Slogans anti-allemands et drapeaux nazis étaient au rendez-vous dans les rues d'Athènes pour saluer la visite de la chancelière Angela Merkel, mardi. Cette dernière a délivré un message de soutien au gouvernement grec.

Jamais la chancelière n'a été ainsi reçue, d'un côté avec les honneurs militaires et de l'autre avec des drapeaux nazis, remarque la Frankfurter Allgemeine Zeitung. Ces manifestations d'hostilité devraient donner à réfléchir aux autres pays européens.

Des dizaines de milliers de personnes ont protesté à Athènes

Des dizaines de milliers de personnes ont protesté à Athènes

Elles montrent à quelle vitesse l'Europe peut retomber dans les vieux schémas de pensée lorsque l'enveloppe protectrice du moteur de l'union - la prospérité pour tous - se déchire.

Pour la Süddeutsche Zeitung, les manifestations d'Athènes ne reflètent pas l'état d'esprit de la majorité des Grecs. Ces derniers savent désormais qu'il faut chercher les responsabilités à l'intérieur de leur pays. Ils ont honte des défaillances de leurs dirigeants, honte du déni de réalité pratiqué pendant de nombreuses années. C'est à ces Grecs-là que la chancelière a adressé mardi ses vœux de courage. Une sorte de visite thérapeutique à domicile qui risque de ne pas être la dernière, prévient le journal.

Dans ses déclarations au Premier ministre grec, écrit Die Welt, Angela Merkel a employé tout son art d'équilibriste pour à la fois encourager et rappeler à l'ordre. Toute la rhétorique y est passée : la métaphore de la lumière au bout du tunnel, le mantra de l'unité et de l'amitié entre les peuples européens, mais aussi la mise en garde sur le travail encore à accomplir.

Pendant ce temps, Angela Merkel exprime son soutien à Antonis Samaras

Pendant ce temps, Angela Merkel exprime son soutien à Antonis Samaras

Le message : montrer que l'Union européenne tente coûte que coûte de maintenir la Grèce dans la zone euro.

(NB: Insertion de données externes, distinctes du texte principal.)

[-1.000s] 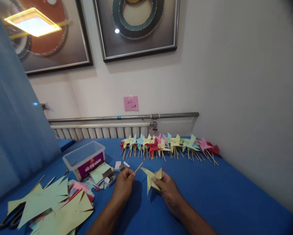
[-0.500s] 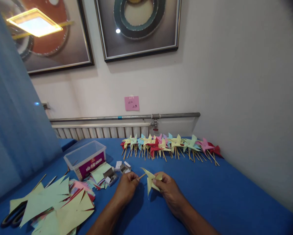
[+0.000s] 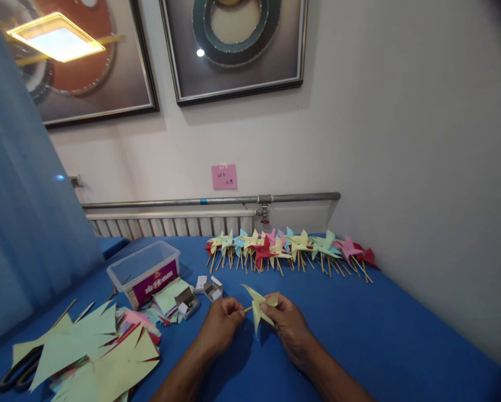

La visite d'Angela Merkel à Athènes arrive beaucoup trop tard, estime die tageszeitung. En Grèce comme en Allemagne, les gouvernements ont négligé de réagir aux ressentiments, aux rumeurs et aux incitations à la haine. Angela Merkel est considérée par de nombreux Grecs comme la principale source de leurs maux. Et pour beaucoup d'Allemands, "les Grecs" ne sont que des incorrigibles faiseurs de dette qui volent l'argent du contribuable et passent leur temps à bronzer sur la plage. Selon la taz, les milliers de manifestants brandissant des croix gammées vont ajouter une nouvelle couche au ressentiment ambiant dans les deux pays.